#### WORK REQUIRED:
Apart from the pictures, reproduce the data below exactly as it stands.
===============
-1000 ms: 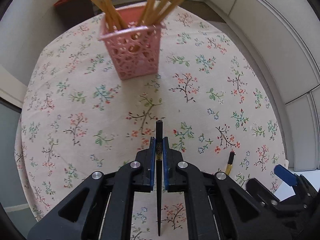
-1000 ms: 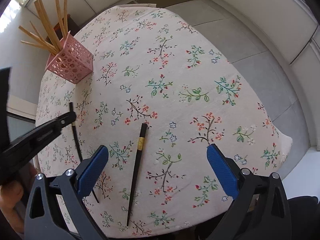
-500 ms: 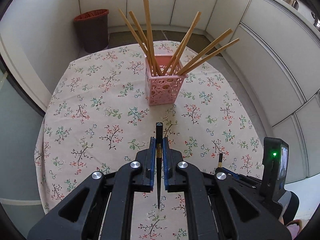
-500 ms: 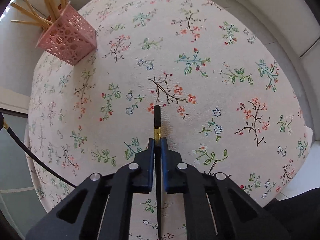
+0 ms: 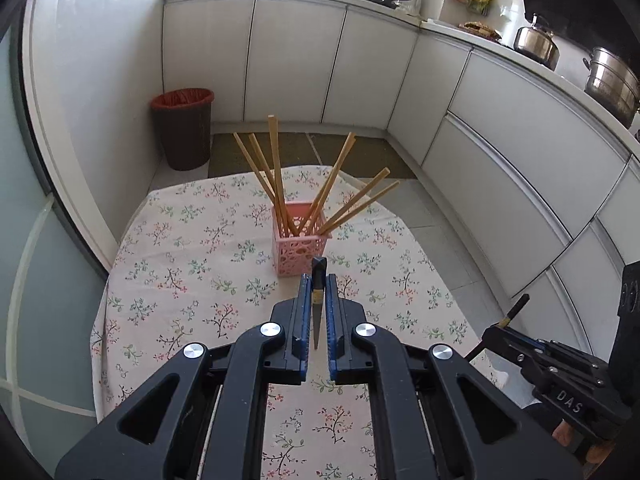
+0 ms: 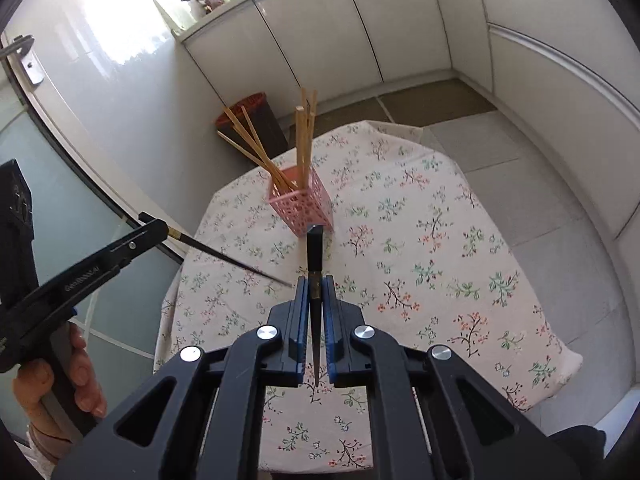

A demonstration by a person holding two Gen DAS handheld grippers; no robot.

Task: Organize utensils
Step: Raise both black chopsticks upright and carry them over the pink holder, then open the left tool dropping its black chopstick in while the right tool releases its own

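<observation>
The left gripper (image 5: 318,294) is pinching one black chopstick (image 5: 318,276) between its fingers. The right gripper (image 6: 316,292) is gripping another black chopstick (image 6: 314,252) (both above the desk (image 5: 192,264)).

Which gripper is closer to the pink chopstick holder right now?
Left, it seems. The left gripper sits just short of the pink chopstick holder, lined up with it; the right gripper hangs further back, off to the side.

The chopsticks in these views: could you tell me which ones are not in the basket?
The two black chopsticks, one clamped per gripper; the wooden chopsticks stand in the pink basket.
</observation>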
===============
#### RESULT:
-1000 ms: 
-1000 ms: 
-500 ms: 
-500 ms: 
+0 ms: 
+0 ms: 

A demonstration by a person holding two Gen DAS handheld grippers; no robot.

Task: Organize utensils
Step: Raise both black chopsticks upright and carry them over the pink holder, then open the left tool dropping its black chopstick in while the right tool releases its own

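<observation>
The left gripper (image 5: 318,294) is pinching one black chopstick (image 5: 318,276) between its fingers. The right gripper (image 6: 316,292) is gripping another black chopstick (image 6: 314,252) (both above the desk (image 5: 192,264)).

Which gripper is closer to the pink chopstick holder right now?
Left, it seems. The left gripper sits just short of the pink chopstick holder, lined up with it; the right gripper hangs further back, off to the side.

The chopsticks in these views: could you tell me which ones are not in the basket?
The two black chopsticks, one clamped per gripper; the wooden chopsticks stand in the pink basket.
</observation>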

The response is now finished.